- [WHAT YOU WILL DO]: Count up the lines holding "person" in the material, then reply with only the number.

DATA FOR PROCESSING below:

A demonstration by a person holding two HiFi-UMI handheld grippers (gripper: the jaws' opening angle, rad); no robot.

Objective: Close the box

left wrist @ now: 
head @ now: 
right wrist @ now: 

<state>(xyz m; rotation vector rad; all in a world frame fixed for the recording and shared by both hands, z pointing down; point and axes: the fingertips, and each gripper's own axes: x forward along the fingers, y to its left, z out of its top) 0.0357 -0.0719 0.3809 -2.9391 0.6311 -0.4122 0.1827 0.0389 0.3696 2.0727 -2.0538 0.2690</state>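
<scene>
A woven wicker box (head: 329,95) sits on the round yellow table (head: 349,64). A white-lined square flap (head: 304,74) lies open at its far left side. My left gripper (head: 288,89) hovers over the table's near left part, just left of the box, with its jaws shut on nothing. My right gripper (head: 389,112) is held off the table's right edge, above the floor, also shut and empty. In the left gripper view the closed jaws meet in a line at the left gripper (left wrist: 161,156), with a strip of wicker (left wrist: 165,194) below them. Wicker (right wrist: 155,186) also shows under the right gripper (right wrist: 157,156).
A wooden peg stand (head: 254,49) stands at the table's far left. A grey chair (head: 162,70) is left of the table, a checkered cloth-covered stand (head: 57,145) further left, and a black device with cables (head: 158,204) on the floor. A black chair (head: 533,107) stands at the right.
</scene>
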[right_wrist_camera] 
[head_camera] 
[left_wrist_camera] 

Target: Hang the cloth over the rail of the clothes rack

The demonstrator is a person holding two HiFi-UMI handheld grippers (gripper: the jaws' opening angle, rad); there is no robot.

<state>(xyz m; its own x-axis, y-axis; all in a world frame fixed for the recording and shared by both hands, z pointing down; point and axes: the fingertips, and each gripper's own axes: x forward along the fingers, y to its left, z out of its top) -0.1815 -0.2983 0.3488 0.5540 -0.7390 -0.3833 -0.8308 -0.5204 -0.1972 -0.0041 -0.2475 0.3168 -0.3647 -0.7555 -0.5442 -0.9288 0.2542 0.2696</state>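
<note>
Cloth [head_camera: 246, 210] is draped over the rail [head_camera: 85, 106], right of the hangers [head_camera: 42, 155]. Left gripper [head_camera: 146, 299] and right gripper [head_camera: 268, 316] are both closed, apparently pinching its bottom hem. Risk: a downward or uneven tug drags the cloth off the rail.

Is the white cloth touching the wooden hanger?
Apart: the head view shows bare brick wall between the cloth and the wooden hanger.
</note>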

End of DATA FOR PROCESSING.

- [COMPLETED TASK]: 2